The plugin also gets API calls it can make back into wslc:

  • WSLCMountFolder: mount a Windows folder into the session VM on demand, returns the Linux mount point.
  • WSLCUnmountFolder: unmount it.
  • WSLCCreateProcess: start a process in the VM's root namespace with full argument and environment control.
  • WSLCProcessGetFd: get stdin, stdout, or stderr back as a Windows HANDLE.
  • WSLCProcessGetExitEvent: a Windows event HANDLE signaled when the process exits.
  • WSLCProcessGetExitCode and WSLCReleaseProcess: read the exit code and clean up.

Put together, a Windows application can mount its own folders into the container VM, spawn processes there and wire their I/O straight to Windows handles, and react to container lifecycle events as native Windows events. An IDE that brings up a build container when you open a project, streams its output to a terminal pane, and tears the workspace down when you close the project is exactly the kind of integration this is built for.

The SDK

wslc ships a public C API (wslcsdk.dll), a WinRT projection, and C# bindings. Applications can manage containers programmatically: pull images, create containers, wire up stdio through Windows handles or async callbacks, publish ports, and mount volumes. The plugin API sits on top of this and adds the event-driven layer. It is marked as a preview API and subject to change, so pin your versions.

Networking and enterprise control

wslc supports three VM networking modes (none, NAT, and a virtio proxy mode) and the usual per-container network types: bridge, host, none, and joining another container's network namespace. Port publishing currently relays localhost TCP.

For managed environments, there is a registry allowlist enforced at the service boundary, so it applies to the CLI, the SDK, and plugins alike. A pull from a registry that policy does not permit fails with WSLC_E_REGISTRY_BLOCKED_BY_POLICY, controlled through the WSLContainerRegistryAllowlist group policy. wslc registry login and logout handle authentication to private registries.

How wslc fits alongside Docker Desktop

Docker Desktop and Podman both work well on Windows and will keep working. wslc is a different shape: it is built into WSL, uses the same Hyper-V infrastructure, and exposes containers to Windows applications through the plugin API and SDK rather than only through a CLI and a socket. The CLI is deliberately Docker-compatible and the container operations use the Docker Engine API schema, so the commands you know carry over.

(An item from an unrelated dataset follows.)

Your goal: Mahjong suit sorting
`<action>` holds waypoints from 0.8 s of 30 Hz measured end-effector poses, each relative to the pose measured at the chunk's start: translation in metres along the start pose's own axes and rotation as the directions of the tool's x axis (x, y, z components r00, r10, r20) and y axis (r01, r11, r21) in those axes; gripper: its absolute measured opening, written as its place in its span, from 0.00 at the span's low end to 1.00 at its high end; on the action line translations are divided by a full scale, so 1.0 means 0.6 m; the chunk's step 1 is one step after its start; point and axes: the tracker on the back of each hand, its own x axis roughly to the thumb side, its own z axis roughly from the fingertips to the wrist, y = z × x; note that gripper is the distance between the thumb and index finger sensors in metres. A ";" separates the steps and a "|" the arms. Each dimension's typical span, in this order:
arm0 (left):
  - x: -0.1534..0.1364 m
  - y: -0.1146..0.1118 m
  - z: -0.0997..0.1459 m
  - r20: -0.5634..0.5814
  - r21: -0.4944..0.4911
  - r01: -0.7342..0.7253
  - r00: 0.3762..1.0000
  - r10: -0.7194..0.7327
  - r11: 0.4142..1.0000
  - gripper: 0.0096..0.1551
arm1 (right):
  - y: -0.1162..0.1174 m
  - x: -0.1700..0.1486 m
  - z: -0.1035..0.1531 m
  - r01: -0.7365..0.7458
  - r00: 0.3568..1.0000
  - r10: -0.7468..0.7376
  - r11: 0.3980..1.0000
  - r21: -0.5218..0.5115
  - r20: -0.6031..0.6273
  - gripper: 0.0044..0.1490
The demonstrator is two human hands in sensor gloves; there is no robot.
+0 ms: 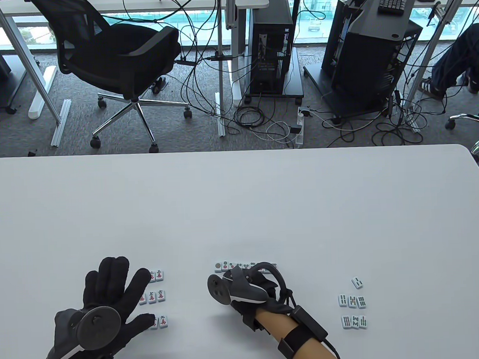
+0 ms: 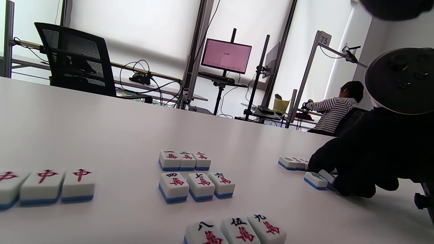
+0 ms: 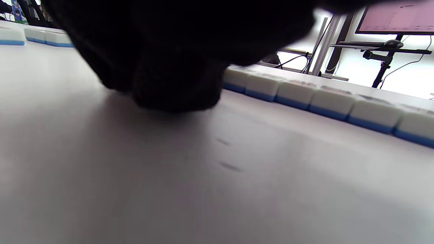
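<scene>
Right now the right hand (image 1: 252, 286) is curled down onto the desk (image 1: 241, 211) by the dots row (image 1: 243, 264). Its fingers (image 2: 352, 189) sit at two loose dot tiles (image 2: 320, 179) just in front of that row, per the left wrist view. Whether the fingers actually pinch a tile or only nudge it, cannot tell: the right wrist view is mostly black glove, and the table view hides the fingertips under the tracker.

Left hand (image 1: 110, 304) lies flat, fingers spread and straight, holding nothing. It partly covers the characters block (image 1: 157, 296), three rows of three in the left wrist view. Left of those sit the red-dragon tiles (image 2: 47, 183), seen only in the left wrist view.

Further out on the right: bamboo tiles (image 1: 353, 311), two rows of three, plus one stray bamboo tile (image 1: 357, 282) tilted just above them, not yet squared in.

Handling, my read:
- Tiles look like small rigid blocks, white top on a blue base, glossy. Likely light and slick, and not fragile.
- They should slide easily on the smooth desk, so pushing a tile flush into its row is probably safer than lifting.
- For a lift, pinch the two long side faces, thumb against index. Glove fabric may slip on the gloss.
- Tiles in a row touch, so side faces are blocked. Slide one clear first, or take it by the short ends.
- Bumping a row will likely scatter it.
</scene>
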 end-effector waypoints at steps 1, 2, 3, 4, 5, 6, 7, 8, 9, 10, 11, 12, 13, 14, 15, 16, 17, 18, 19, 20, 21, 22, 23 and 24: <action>0.000 -0.001 0.000 0.000 -0.001 0.002 1.000 -0.002 1.000 0.53 | 0.001 0.001 0.000 0.001 1.000 -0.001 1.000 -0.010 0.003 0.37; 0.001 -0.001 0.000 0.001 -0.003 0.003 1.000 -0.003 1.000 0.53 | 0.002 0.002 0.000 0.001 1.000 -0.001 1.000 -0.014 0.007 0.37; 0.001 -0.001 0.000 0.001 -0.005 0.004 1.000 -0.004 1.000 0.53 | 0.002 0.002 0.000 -0.002 1.000 0.002 1.000 -0.009 0.009 0.37; 0.001 -0.001 0.000 0.001 -0.006 0.004 1.000 -0.004 1.000 0.53 | 0.002 0.003 0.001 -0.001 1.000 0.001 1.000 -0.010 0.010 0.37; 0.001 -0.001 0.000 0.000 -0.006 0.004 1.000 -0.004 1.000 0.53 | 0.001 0.002 0.002 0.003 1.000 -0.003 1.000 -0.013 0.011 0.37; 0.001 0.000 0.000 -0.001 -0.004 0.003 1.000 -0.003 1.000 0.53 | 0.000 0.001 0.003 0.005 1.000 -0.005 1.000 -0.020 0.015 0.37; 0.000 0.000 0.001 -0.003 -0.004 0.003 1.000 -0.003 1.000 0.53 | -0.002 0.000 0.005 0.005 1.000 -0.004 1.000 -0.025 0.019 0.38; 0.000 0.000 0.001 -0.005 -0.002 0.003 1.000 -0.003 1.000 0.53 | -0.006 -0.003 0.009 0.001 1.000 0.000 0.999 -0.050 0.021 0.39; 0.000 0.000 0.001 -0.006 -0.001 0.004 1.000 -0.004 1.000 0.53 | -0.010 -0.007 0.012 -0.002 1.000 0.003 0.998 -0.068 0.020 0.39; -0.001 0.000 0.001 -0.008 0.000 0.003 1.000 -0.003 1.000 0.53 | -0.019 -0.015 0.016 -0.007 1.000 0.008 0.996 -0.085 0.014 0.39; -0.001 0.000 0.001 -0.009 -0.001 0.003 1.000 -0.003 1.000 0.53 | -0.026 -0.021 0.020 -0.010 1.000 0.010 0.996 -0.090 0.007 0.39; -0.002 0.000 0.000 -0.011 -0.003 0.002 1.000 -0.002 1.000 0.53 | -0.039 -0.036 0.026 -0.017 1.000 0.016 0.995 -0.096 -0.013 0.39; -0.002 0.000 0.000 -0.013 -0.004 0.002 1.000 -0.002 1.000 0.53 | -0.051 -0.051 0.033 -0.022 0.999 0.019 0.995 -0.098 -0.032 0.39; -0.002 0.000 0.000 -0.013 -0.005 0.002 1.000 -0.002 1.000 0.53 | -0.060 -0.063 0.038 -0.022 0.999 0.018 0.995 -0.094 -0.048 0.39; -0.002 0.000 0.000 -0.014 -0.006 0.003 1.000 -0.003 1.000 0.53 | -0.073 -0.085 0.047 -0.026 0.996 0.018 0.996 -0.088 -0.089 0.39; -0.002 0.000 0.000 -0.014 -0.006 0.003 1.000 -0.004 1.000 0.53 | -0.083 -0.106 0.056 -0.032 0.992 0.022 0.996 -0.078 -0.128 0.39; -0.002 0.000 0.000 -0.014 -0.006 0.004 1.000 -0.004 1.000 0.53 | -0.090 -0.123 0.063 -0.035 0.987 0.025 0.998 -0.060 -0.158 0.39; -0.002 0.000 0.000 -0.014 -0.005 0.005 1.000 -0.005 1.000 0.53 | -0.097 -0.150 0.075 -0.042 0.977 0.036 0.999 -0.027 -0.211 0.38; -0.002 0.000 0.000 -0.014 -0.004 0.005 1.000 -0.005 1.000 0.53 | -0.100 -0.180 0.089 -0.062 0.966 0.062 0.998 0.006 -0.250 0.38; -0.002 0.000 0.000 -0.015 -0.005 0.005 1.000 -0.005 1.000 0.53 | -0.101 -0.195 0.096 -0.077 0.962 0.080 0.997 0.021 -0.261 0.37; -0.003 -0.001 0.000 -0.017 -0.006 0.006 1.000 -0.006 1.000 0.53 | -0.098 -0.227 0.111 -0.113 0.954 0.123 0.992 0.053 -0.273 0.37; -0.003 -0.001 0.000 -0.019 -0.008 0.006 1.000 -0.007 1.000 0.53 | -0.095 -0.246 0.122 -0.141 0.946 0.158 0.987 0.081 -0.282 0.36; -0.004 -0.001 0.000 -0.022 -0.011 0.007 1.000 -0.007 1.000 0.53 | -0.088 -0.269 0.136 -0.176 0.933 0.204 0.977 0.120 -0.295 0.36; -0.004 -0.001 -0.001 -0.024 -0.013 0.008 1.000 -0.008 1.000 0.53 | -0.080 -0.289 0.149 -0.207 0.919 0.246 0.966 0.154 -0.309 0.35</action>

Where it adds something new is the integration surface for Windows apps.

Use cases

Containerized dev dependencies. Bring up a Postgres 16 or Redis 7 container from Windows, mount your project in, and tear it down when you are done.

GPU-accelerated ML containers. Pull a CUDA image, pass the GPU through with CDI, and run training in an isolated container against your Windows GPU driver.

Build isolation wired into an IDE. A plugin registers, receives ContainerStarted when a build container comes up, mounts the workspace with WSLCMountFolder, runs the build with WSLCCreateProcess, streams stdout to the editor through Windows handles, and cleans up on exit.

Managed enterprise rollouts. The registry allowlist and service-boundary policy enforcement make wslc fit into environments that need to control where images come from.

Portable toolchains. Ship a wslc pull and wslc run in your README instead of a page of "install these packages" instructions.

What to watch

wslc is under active development in the public microsoft/WSL repository. The plugin API landed in PR #40521 (OneBlue), per-device SWIOTLB pools that speed up virtiofs and the container rootfs path landed in PR #40654 (Ben Hillis), and image filtering landed in PR #40671 (kvega005). Recent work has also gone into the I/O channel layer and log filtering.

Native Linux containers on Windows, wired into the Windows application model.